It is an honourable trait in the character of Lot, that, instead of partaking in the sins of Sodom, he openly reproved them, and mourned for them. "He was vexed," says St. Peter," with the filthy conversation of the wicked: for that righteous man, dwelling among them, in seeing and hearing, vexed his righteous soul from day to day with their unlawful deeds.”
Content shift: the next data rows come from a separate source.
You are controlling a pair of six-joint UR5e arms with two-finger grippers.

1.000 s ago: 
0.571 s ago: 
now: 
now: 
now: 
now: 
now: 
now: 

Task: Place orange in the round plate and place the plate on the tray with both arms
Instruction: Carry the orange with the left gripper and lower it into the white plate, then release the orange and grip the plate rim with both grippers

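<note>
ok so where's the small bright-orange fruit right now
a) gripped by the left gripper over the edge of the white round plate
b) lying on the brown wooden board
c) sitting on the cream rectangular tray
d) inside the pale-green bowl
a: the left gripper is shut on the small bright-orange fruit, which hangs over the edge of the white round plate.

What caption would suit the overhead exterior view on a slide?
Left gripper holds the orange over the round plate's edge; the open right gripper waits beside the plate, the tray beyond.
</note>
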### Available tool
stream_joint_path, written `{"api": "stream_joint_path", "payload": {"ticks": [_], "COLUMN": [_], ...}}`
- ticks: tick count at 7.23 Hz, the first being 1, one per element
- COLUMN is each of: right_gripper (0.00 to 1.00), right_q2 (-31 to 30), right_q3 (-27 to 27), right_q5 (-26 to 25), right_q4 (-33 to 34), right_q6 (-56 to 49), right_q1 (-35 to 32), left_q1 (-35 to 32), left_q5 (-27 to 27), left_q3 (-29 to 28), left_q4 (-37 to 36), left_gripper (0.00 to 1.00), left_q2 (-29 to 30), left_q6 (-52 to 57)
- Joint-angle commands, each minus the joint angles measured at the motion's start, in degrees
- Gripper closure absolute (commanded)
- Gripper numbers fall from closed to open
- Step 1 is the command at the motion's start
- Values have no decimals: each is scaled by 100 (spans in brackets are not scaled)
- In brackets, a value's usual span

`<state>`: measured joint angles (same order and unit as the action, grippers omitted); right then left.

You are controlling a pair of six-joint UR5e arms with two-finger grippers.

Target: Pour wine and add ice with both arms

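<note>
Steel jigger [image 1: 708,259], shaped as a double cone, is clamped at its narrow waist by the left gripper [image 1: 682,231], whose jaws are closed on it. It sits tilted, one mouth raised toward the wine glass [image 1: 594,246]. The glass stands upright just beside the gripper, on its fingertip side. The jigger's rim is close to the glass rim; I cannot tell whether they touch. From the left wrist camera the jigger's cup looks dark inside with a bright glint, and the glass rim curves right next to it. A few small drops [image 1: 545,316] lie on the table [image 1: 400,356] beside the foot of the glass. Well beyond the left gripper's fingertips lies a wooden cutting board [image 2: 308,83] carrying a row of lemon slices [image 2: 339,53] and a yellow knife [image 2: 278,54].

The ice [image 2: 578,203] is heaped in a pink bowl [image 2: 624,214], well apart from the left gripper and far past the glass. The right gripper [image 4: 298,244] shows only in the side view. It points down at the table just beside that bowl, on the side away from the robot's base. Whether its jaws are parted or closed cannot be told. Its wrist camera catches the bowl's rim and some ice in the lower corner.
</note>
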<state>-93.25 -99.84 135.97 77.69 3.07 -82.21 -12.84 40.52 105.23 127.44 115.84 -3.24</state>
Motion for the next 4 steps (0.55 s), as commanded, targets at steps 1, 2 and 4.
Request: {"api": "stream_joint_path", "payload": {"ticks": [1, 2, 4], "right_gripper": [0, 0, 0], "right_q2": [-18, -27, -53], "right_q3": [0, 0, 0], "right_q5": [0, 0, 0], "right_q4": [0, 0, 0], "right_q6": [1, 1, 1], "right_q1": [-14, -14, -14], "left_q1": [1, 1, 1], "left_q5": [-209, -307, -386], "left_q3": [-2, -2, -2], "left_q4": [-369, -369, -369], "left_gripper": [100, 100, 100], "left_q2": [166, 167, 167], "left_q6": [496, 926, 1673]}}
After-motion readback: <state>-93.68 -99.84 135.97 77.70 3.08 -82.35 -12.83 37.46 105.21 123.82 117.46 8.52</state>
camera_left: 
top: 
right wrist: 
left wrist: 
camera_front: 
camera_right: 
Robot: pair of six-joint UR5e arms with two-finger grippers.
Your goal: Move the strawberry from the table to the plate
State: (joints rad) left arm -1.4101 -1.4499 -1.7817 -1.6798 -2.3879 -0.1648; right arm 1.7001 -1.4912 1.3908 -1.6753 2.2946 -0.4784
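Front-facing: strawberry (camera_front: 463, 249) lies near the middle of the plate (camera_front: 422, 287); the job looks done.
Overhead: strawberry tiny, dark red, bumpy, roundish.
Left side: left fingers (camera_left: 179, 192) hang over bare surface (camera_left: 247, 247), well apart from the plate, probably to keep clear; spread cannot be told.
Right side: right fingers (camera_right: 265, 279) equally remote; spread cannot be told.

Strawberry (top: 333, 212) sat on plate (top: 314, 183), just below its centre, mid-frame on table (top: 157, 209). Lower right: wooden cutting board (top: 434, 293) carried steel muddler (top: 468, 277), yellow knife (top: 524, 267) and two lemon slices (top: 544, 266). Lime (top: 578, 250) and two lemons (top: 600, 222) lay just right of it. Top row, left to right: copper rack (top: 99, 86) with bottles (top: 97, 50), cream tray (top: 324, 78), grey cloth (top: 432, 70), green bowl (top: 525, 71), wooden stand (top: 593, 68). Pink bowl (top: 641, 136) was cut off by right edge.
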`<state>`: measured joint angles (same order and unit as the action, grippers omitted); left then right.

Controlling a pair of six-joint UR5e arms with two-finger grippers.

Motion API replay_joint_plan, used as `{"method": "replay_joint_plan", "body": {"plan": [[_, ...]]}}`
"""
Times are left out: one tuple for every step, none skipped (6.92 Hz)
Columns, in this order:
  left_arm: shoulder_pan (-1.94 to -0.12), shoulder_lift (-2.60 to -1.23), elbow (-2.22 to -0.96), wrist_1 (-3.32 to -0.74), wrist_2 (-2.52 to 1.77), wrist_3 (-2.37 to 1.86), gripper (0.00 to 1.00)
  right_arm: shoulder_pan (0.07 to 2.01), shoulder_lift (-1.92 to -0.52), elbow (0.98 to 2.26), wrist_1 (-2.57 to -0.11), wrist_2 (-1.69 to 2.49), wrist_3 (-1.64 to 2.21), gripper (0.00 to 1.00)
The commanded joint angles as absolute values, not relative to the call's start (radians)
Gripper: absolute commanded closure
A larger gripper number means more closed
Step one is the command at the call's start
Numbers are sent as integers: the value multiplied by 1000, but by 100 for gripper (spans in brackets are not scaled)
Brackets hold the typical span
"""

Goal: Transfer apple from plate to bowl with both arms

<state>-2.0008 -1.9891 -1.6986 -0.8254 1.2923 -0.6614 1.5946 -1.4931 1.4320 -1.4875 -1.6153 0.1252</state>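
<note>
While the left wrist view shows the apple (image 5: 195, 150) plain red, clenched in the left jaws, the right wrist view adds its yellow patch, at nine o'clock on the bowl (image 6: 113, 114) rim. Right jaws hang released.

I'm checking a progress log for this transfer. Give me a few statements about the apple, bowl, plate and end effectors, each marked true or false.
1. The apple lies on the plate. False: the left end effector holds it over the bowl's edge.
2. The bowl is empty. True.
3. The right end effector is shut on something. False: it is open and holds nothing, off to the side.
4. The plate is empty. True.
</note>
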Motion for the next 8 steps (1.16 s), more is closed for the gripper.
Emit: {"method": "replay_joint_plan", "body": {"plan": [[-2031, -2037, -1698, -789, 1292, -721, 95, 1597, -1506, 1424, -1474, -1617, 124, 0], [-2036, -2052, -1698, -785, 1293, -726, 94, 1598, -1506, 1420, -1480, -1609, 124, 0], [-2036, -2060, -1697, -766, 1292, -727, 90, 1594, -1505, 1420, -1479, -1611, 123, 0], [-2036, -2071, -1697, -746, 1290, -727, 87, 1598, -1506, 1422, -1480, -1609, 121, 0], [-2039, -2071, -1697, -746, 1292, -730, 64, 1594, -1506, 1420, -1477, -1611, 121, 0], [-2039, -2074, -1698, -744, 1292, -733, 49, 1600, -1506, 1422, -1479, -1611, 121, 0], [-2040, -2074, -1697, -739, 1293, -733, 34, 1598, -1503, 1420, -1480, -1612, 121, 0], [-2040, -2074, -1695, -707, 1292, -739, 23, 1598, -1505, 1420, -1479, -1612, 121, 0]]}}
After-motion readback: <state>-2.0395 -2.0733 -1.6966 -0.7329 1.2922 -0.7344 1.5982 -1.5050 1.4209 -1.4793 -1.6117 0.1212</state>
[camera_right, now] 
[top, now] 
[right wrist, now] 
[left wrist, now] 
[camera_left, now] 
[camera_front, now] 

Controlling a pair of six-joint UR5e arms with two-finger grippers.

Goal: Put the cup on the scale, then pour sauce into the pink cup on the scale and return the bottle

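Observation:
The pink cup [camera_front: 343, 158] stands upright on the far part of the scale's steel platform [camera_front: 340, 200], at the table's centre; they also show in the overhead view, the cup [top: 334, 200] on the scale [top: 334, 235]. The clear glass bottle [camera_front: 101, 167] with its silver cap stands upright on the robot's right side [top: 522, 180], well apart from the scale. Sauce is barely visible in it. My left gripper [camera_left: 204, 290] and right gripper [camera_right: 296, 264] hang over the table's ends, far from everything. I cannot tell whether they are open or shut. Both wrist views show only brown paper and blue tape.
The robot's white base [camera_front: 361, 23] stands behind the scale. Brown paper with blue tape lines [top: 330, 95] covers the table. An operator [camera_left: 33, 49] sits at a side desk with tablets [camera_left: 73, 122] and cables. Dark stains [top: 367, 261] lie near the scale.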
What a reproof does his conduct present to those who, when they are in the midst of profane scoffers, blush to profess their attachment to the Redeemer; to those, who, instead of faithfully reproving those vices that are sanctioned by custom, basely connive at them; to those who satisfy themselves by living as the world does, and quiet their conscience by the consideration that they go with the multitude. Had Lot thus acted, he would not have escaped the infection of guilt, and would have perished with the inhabitants of Sodom.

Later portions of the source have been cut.